Wukong-Storm comes with a command `wu-bolt` which works very similarly
to `wu-local` but implements this protocol.  Here's an example of
using `wu-bolt` directly with a processor:

```
$ echo 2 | wu-bolt prime_factorizer.rb
2
---
$ echo 12 | wu-bolt prime_factorizer.rb
2
2
3
---
$ echo 19 | wu-bolt prime_factorizer.rb
---
```

Notice that in the last example, the presence of the batch delimiter
after each input record make it easy to tell the difference between
"no output records" and "no output records yet" which, over
STDIN/STDOUT, is rather hard to tell otherwise.

## Running a dataflow

### A simple processor

Assuming you have correctly installed Wukong-Storm, Storm, Kafka,
Zookeeper, &c., and you have defined a simple dataflow (or in this
case, just a single processor) like this:

```ruby
# in upcaser.rb
Wukong.processor(:upcaser) do
  def process line
    yield line.upcase
  end
end
```

Then you can launch it directly into Storm:

```
$ wu-storm upcaser.rb --input=some_input_topic --output=some_output_topic
```

If a topology named `upcaser` already exists, you'll get an error.
Add the `--rm` flag to first kill the running topology before
launching the new one:

```
$ wu-storm upcaser.rb --input=some_input_topic --output=some_output_topic --rm
```

The default amount of time to wait for the topology to die is 300
seconds (5 minutes), just like the `storm kill` command (which is used
under the hood).  When debugging a topology in development, it's
helpful to add `--wait=1` to immediately kill the topology.

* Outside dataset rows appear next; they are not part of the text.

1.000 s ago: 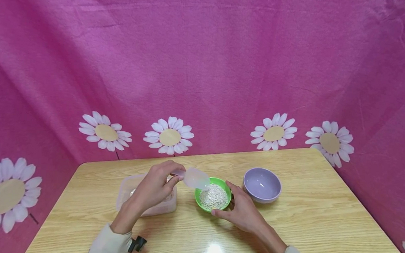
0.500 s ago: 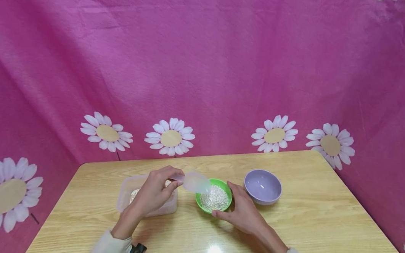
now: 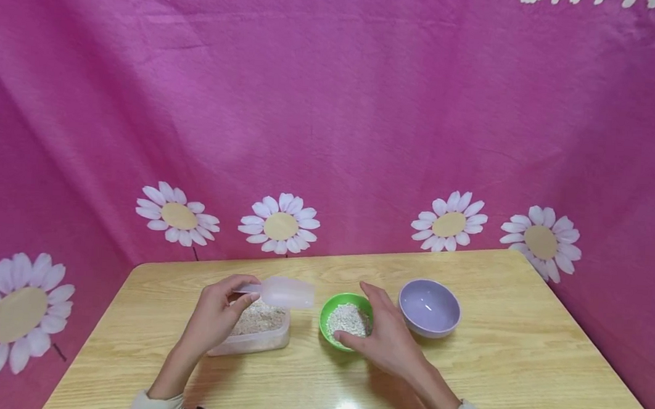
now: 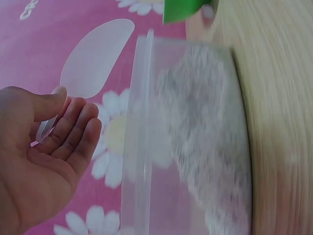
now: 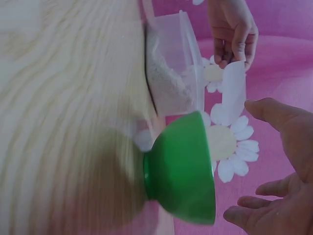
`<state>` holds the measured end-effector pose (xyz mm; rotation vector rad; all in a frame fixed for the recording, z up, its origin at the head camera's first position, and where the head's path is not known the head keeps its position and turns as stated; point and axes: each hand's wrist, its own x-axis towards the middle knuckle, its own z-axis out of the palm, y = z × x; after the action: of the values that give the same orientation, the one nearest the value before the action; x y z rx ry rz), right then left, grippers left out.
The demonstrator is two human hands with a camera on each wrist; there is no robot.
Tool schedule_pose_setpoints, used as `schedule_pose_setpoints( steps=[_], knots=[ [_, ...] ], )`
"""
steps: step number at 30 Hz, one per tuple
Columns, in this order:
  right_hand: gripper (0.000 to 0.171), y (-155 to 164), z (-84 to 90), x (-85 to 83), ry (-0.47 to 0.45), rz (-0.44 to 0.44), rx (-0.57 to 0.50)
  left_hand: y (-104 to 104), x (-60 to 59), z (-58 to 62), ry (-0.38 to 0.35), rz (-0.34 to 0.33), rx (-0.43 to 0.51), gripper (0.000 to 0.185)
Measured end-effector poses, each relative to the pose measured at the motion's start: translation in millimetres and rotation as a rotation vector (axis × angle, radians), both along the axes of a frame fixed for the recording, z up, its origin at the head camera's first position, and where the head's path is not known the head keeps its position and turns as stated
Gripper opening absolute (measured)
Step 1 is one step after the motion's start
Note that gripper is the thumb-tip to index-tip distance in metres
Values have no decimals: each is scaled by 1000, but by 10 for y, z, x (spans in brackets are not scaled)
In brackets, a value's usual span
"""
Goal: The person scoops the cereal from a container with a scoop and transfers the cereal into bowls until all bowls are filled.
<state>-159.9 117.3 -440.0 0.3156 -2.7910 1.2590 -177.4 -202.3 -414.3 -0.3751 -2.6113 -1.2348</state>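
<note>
My left hand (image 3: 245,291) pinches the handle of a translucent plastic scoop (image 3: 286,292) and holds it level over a clear plastic container (image 3: 256,330) of oat flakes. The left wrist view shows the scoop (image 4: 95,58) between thumb and fingers (image 4: 73,110), above the container (image 4: 195,147). A green bowl (image 3: 346,320) with oats stands to the right of the container. My right hand (image 3: 374,324) lies at the bowl's right side, fingers relaxed. In the right wrist view the hand (image 5: 288,147) is slightly apart from the green bowl (image 5: 183,169).
An empty lilac bowl (image 3: 429,307) stands right of the green bowl. All sit on a light wooden table (image 3: 491,374) whose back and right edges meet a pink daisy-print cloth (image 3: 331,137).
My left hand has carried the scoop leftward, from over the green bowl to above the container. My right hand has loosened from the bowl's side.
</note>
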Motion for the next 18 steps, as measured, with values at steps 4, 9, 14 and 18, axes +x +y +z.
schedule_pose_setpoints(
  steps=[4,9,14,18],
  knots=[
    [105,-129,24,-23,24,27,-19,-230,37,42,-3,58,-10,17],
    [103,-302,37,-44,12,58,-42,-532,96,42,24,135,-71,17],
    [104,-450,35,-49,-11,97,-66,-762,114,15,34,174,-143,18],
    [103,-573,14,-64,-27,140,-72,-883,112,24,43,177,-190,18]
  ],
)
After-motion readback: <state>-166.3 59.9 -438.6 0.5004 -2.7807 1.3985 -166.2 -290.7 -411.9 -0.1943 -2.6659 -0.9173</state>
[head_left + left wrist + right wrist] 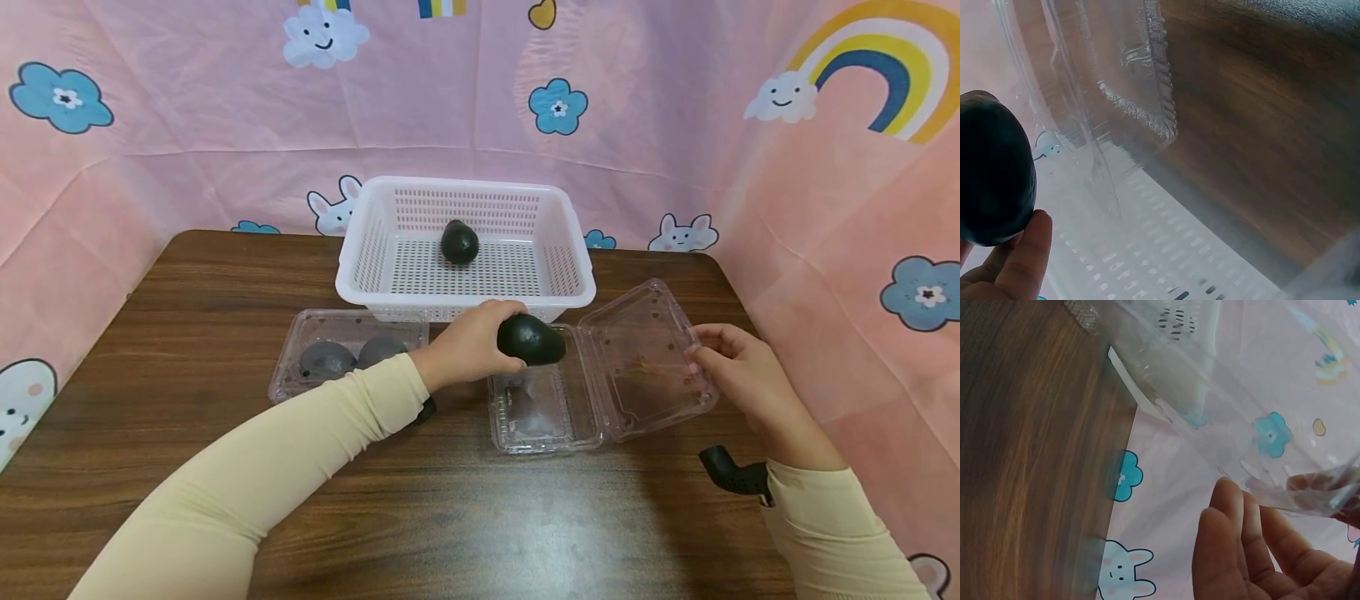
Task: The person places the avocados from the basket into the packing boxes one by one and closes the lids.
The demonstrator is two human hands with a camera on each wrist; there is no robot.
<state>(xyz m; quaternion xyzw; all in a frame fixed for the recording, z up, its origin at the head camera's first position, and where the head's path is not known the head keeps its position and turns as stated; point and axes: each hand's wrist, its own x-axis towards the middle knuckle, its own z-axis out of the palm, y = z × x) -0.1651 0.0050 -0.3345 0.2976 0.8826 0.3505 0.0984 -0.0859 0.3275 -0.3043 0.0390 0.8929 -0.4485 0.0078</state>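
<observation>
My left hand [483, 340] grips a dark avocado [531, 339] just above an open clear clamshell box [542, 412], close to the front rim of a white basket [570, 283]. The left wrist view shows the same avocado [994, 181] with a fingertip [1025, 250] under it. My right hand [720, 358] pinches the outer edge of the box's opened lid [641, 358]. In the right wrist view the fingers [1235, 531] lie against the clear lid [1241, 406]. One more avocado [459, 242] lies in the basket.
A second clear clamshell [300, 367], closed, sits at the left with two avocados [327, 360] inside. A pink patterned cloth [187, 125] hangs behind and beside the brown wooden table [187, 317]. The table's right edge [1124, 456] runs close to my right hand.
</observation>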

See exactly what happened behind the scenes by adding the `--dry_run`
flag which will print commands and not execute them:

```
$ wu-storm upcaser.rb --input=some_input_topic --output=some_output_topic --rm --dry_run
```

### A more complicated example

Say you have a dataflow:

```ruby
# in my_flow.rb
Wukong.dataflow(:my_flow) do
  my_parser | does_something | then_something_else | to_json
end
```

You can launch it using a different topology name as well as target
arbitrary locations for your Zookeeper, Kafka, and Storm servers:

```
$ wu-storm my_flow.rb --name=my_flow_attempt_3 --zookeeper_hosts=10.121.121.121,10.122.122.122 --kafka_hosts=10.123.123.123 --nimbus_host=10.124.124.124 --input=some_input_topic --output=some_output_topic
```

### Running non-Wukong or non-Ruby code

You can also use Wukong-Storm as a harness to run non-Wukong or
non-Ruby code.  As long as you can specificy a command-line to run
which supports the [communication protocol](#protocol), then you can
run it with `wu-storm`:

```
$ wu-storm --bolt_command='my_cmd --some-option=value -af -q 3' --input=some_input_topic --output=some_output_topic
```

### Scaling options

Storm provides several options for scaling up or down a topology.
Wukong-Storm makes them accessible at launch time via the following
options:

* `--workers` specify the number of workers (a.k.a. "executors" or "slots") for the topology.  Defaults to 1.
* `--input_parallelism` specify the number of threads within the spout reading from Kafka within each worker.  Defaults to 1.
* `--parallelism` specify the number of threads within the bolt running Wukong code within each worker.  Defaults to 1.